• **Task instructions**
Restating the data word for word is all that is required.

• **Collected data**

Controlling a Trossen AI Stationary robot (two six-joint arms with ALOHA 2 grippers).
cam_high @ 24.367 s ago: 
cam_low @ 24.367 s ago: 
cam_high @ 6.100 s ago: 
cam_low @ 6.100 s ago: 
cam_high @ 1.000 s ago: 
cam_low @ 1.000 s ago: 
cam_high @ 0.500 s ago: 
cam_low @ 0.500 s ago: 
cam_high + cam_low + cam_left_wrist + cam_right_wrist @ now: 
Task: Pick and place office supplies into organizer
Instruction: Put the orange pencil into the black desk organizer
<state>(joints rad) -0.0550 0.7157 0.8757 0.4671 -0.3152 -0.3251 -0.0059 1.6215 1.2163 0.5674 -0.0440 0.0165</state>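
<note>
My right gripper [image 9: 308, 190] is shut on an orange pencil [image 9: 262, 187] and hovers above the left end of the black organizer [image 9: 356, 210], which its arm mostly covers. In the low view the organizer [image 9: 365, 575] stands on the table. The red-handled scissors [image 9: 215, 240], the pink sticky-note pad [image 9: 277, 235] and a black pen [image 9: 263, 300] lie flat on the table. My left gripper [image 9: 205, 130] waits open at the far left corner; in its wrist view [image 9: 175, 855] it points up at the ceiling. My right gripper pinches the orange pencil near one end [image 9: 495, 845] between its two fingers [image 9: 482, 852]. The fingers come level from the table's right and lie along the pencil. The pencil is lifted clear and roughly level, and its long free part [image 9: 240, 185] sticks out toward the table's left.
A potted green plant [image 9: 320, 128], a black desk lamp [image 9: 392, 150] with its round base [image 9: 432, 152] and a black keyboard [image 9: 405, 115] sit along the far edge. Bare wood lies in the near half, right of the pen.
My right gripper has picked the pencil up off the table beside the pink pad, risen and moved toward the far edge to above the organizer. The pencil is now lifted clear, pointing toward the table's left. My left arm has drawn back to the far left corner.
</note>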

• **Task answer**
Controlling a Trossen AI Stationary robot (two six-joint arms with ALOHA 2 grippers).
cam_high @ 24.367 s ago: 
cam_low @ 24.367 s ago: 
cam_high @ 6.100 s ago: 
cam_low @ 6.100 s ago: 
cam_high @ 1.000 s ago: 
cam_low @ 1.000 s ago: 
cam_high @ 0.500 s ago: 
cam_low @ 0.500 s ago: 
cam_high + cam_low + cam_left_wrist + cam_right_wrist @ now: 
Task: Pick and place office supplies into organizer
Instruction: Put the orange pencil into the black desk organizer
<state>(joints rad) -0.0550 0.7157 0.8757 0.4671 -0.3152 -0.3251 -0.0059 1.6215 1.2163 0.5674 -0.0440 0.0165</state>
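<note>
My right gripper [image 9: 308, 190] is shut on an orange pencil [image 9: 262, 187] and hovers above the left end of the black organizer [image 9: 356, 210], which its arm mostly covers. In the low view the organizer [image 9: 365, 575] stands on the table. The red-handled scissors [image 9: 215, 240], the pink sticky-note pad [image 9: 277, 235] and a black pen [image 9: 263, 300] lie flat on the table. My left gripper [image 9: 205, 130] waits open at the far left corner; in its wrist view [image 9: 175, 855] it points up at the ceiling. My right gripper pinches the orange pencil near one end [image 9: 495, 845] between its two fingers [image 9: 482, 852]. The fingers come level from the table's right and lie along the pencil. The pencil is lifted clear and roughly level, and its long free part [image 9: 240, 185] sticks out toward the table's left.
A potted green plant [image 9: 320, 128], a black desk lamp [image 9: 392, 150] with its round base [image 9: 432, 152] and a black keyboard [image 9: 405, 115] sit along the far edge. Bare wood lies in the near half, right of the pen.
My right gripper has picked the pencil up off the table beside the pink pad, risen and moved toward the far edge to above the organizer. The pencil is now lifted clear, pointing toward the table's left. My left arm has drawn back to the far left corner.
</note>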

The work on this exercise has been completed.